Selina Kao
As I sat at the kitchen table delicately picking at some fries, I recognized the sound of my mother’s slipper-laden footsteps as she crept into the room.
Trying to ignore the palpable judgment, I tentatively reached for another fry as she casually remarked, “你太胖了.” You are too fat. Concern undergirding her voice, she cautioned, “你不能吃那么多.” You can’t eat that much.
And the phenomenon of Chinese parents habitually commenting on appearance is nothing out of the ordinary.
Although the West negatively characterizes fat-shaming, my mother’s remarks are banal in many Asian cultures. Thus, I don’t blame my parents for galvanizing my struggles; the uncontrollable pressures to conform with the socially acceptable mold of beauty, as well as internalized racism that drives so many Asian Americans to cater to Eurocentric ideals, are the roots of these issues.
Sociocultural expectations compounded with popular rhetoric of getting fit over quarantine compelled me to change my lifestyle for the “better.” These alterations began small. For one, so many of my favorite foods, such as boba, mochis, and cakes were all off-limits, but I wasn’t seeing any progress. As someone who has always depended on material indicators of accomplishment as validation, revisiting the scale only to see the same numbers was discouraging.
I panicked. My diet extended beyond deserts; I disavowed rice from my daily meals, a component foundational to Chinese cuisine, framing the carbohydrate as devoid of substance. Cutting out meat vastly limited my food selections, especially given how protein-centric my cultural fare tended to be.
Food was no longer a source of enjoyment. Food was a calculative subject, and every bite needed to be scrupulously arranged. Subconsciously, I noticed myself obsessing over meals, even going as far as to internally bargain with myself as I attempted to justify certain foods under conditions of additional exercise. At times, when I indulged myself, I grappled with residual, gnawing guilt.

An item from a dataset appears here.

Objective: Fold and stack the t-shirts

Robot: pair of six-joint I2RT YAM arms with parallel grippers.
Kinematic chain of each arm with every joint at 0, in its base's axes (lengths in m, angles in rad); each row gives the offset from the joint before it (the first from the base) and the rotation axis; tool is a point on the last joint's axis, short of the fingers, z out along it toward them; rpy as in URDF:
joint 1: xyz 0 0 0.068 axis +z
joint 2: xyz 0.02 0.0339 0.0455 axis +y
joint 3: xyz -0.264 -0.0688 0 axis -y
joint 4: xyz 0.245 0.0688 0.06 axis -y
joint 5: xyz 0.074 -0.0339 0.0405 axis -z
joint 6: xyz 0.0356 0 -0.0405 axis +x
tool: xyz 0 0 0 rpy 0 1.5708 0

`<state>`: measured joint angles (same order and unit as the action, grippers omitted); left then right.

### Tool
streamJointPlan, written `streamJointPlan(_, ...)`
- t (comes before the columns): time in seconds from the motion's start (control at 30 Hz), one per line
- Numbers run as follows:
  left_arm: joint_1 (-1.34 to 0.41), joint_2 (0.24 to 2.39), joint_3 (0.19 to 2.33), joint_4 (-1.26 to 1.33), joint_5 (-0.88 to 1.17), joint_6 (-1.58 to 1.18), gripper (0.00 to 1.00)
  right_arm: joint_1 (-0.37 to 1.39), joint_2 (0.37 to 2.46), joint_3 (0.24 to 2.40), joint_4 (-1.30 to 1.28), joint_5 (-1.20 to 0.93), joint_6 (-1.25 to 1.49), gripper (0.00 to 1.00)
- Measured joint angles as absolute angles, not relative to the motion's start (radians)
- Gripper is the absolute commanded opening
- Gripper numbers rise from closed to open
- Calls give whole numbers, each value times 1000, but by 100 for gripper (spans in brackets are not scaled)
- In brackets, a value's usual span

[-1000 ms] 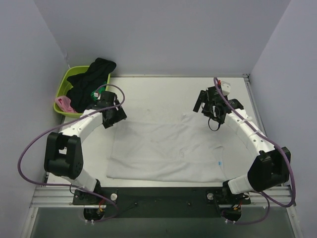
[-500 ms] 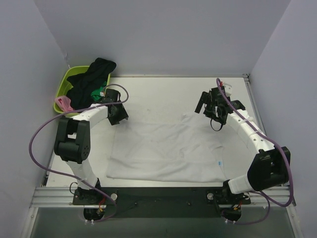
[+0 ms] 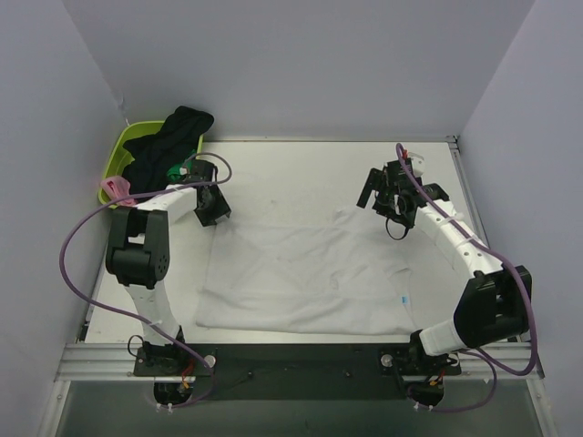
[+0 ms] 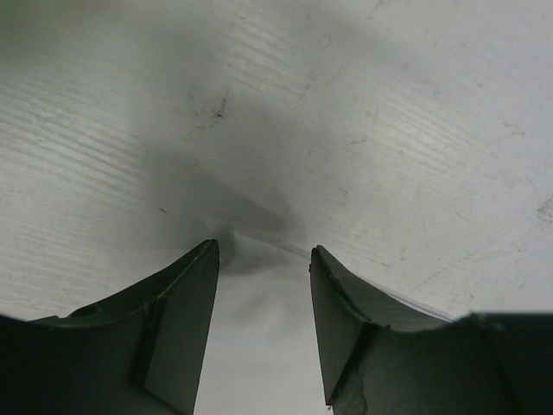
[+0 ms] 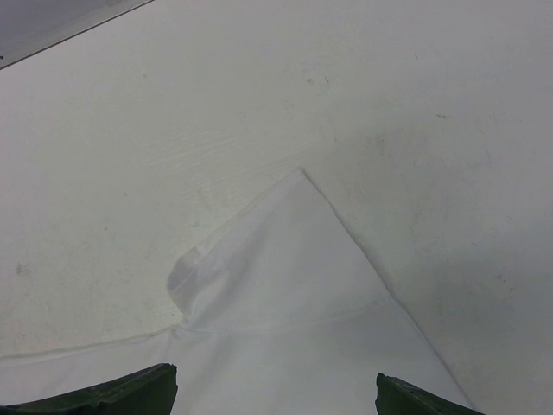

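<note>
A large white t-shirt lies spread flat across the middle of the table. My left gripper is down at its far left corner. In the left wrist view its jaws stand partly apart astride the tip of the white cloth, which lies loose between them. My right gripper hovers over the far right corner of the shirt. Its jaws are wide open, with the pointed sleeve corner below and ahead. Black, green and pink t-shirts are heaped in the basket.
A lime green plastic basket stands at the far left corner, just beyond my left gripper. The white table shows bare behind the shirt. Grey walls close in the sides and back. A metal rail runs along the near edge.
My left arm has drawn its elbow back toward the left edge, and its jaws have narrowed around the shirt corner. The right gripper has hardly moved.
</note>
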<state>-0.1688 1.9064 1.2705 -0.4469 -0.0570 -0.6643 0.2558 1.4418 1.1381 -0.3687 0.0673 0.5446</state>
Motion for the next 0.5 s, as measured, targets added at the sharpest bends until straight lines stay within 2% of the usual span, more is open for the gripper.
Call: streamJointPlan(0.5,-155,1919,1270,-454,-67,-657,45,256,1469,1138,-363,53,545,100)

As a daughter of first-generation Chinese immigrants, food means so much more than nourishment. Sharing meals means more than sustaining yourself. It means forging familial and communal bonds. For someone who has continuously wrestled with the urge to integrate into mainstream Western society by severing ethnic ties, for as long as I can remember, folding dumplings with my mother and carefully crafting 汤圆 (glutinous rice balls) next to my father constituted my primary, most accessible form of self-reconciliation and cultural engagement. Between my fragmented strings of Chinglish, the names of Chinese dishes I’ve grown up experiencing are some of the remaining shards of Mandarin I can still enumerate.
When I began submitting to my chaotic thoughts, I constantly resigned from the family dinner table early, announcing that I was full, even though I no longer genuinely understood what fullness meant. The guilt threatened me at every turn: should I eat or should I forsake my parent’s love language of home-cooked meals?
Under the general ambivalence and dysphoria over my cultural identity, portion regulation became a mode of preserving control I didn’t realize I desperately seeked; when I felt isolated and uncomfortable, I held onto any sense of agency over my life that I could. Chinese food progressed from steamy, mouth-watering dishes to grease and overindulgence; it was the antithesis of this sense of control I needed. My American apps never told me the calorie counts for my mom’s home-cooked dumplings. My culture no longer provided me with comfort food; instead, it was fear food.
I didn’t notice it then, but as I gradually drifted away from Chinese family food rituals, I became increasingly untethered from my culture and sense of self. For months, I never registered there was a glaring issue; amidst the ubiquity of fat-shaming in Asian cultures, my eating disorder cultivated under a justification of cultural emphasis on discipline. I believed I could channel these values throughout my endeavors into ameliorating my appearance.
Many Asian cultures lack a lexicon for eating disorder awareness, which are often perceived as symptomatic of personal failure. When my mother noticed my almost-skeletal frame after weeks of “dieting,” her solution was to criticize me into eating more, as if I was a Build-A-Bear that could easily be customized.
However, while most rhetoric concerning body positivity includes neutrally viewing food as merely sustenance, I don’t necessarily agree. I believe that binaristic conceptions of specific foods as “healthy” and “unhealthy” should be deconstructed, but food should be seen as so much more than just nourishment. Although I did not seek any medical treatment, I found my solution through cooking.
Cooking offered me an alternative; it allowed me to reaffirm my power over food rather than letting it consume me. Over time, I began reintroducing Chinese cuisine into my daily life too, reconnecting with my cultural identity that has inextricably sculpted my character. Gradually, cooking dismantled the narcotic control food had over me. Although my journey of reconciling with parts of my identity I didn’t realize I lost isn’t over, sharing cong you bing (Chinese spring onion pancakes) I cooked with my family to celebrate Lunar New Year has allowed me to discuss food in a generative light, as opposed to one laden with guilt.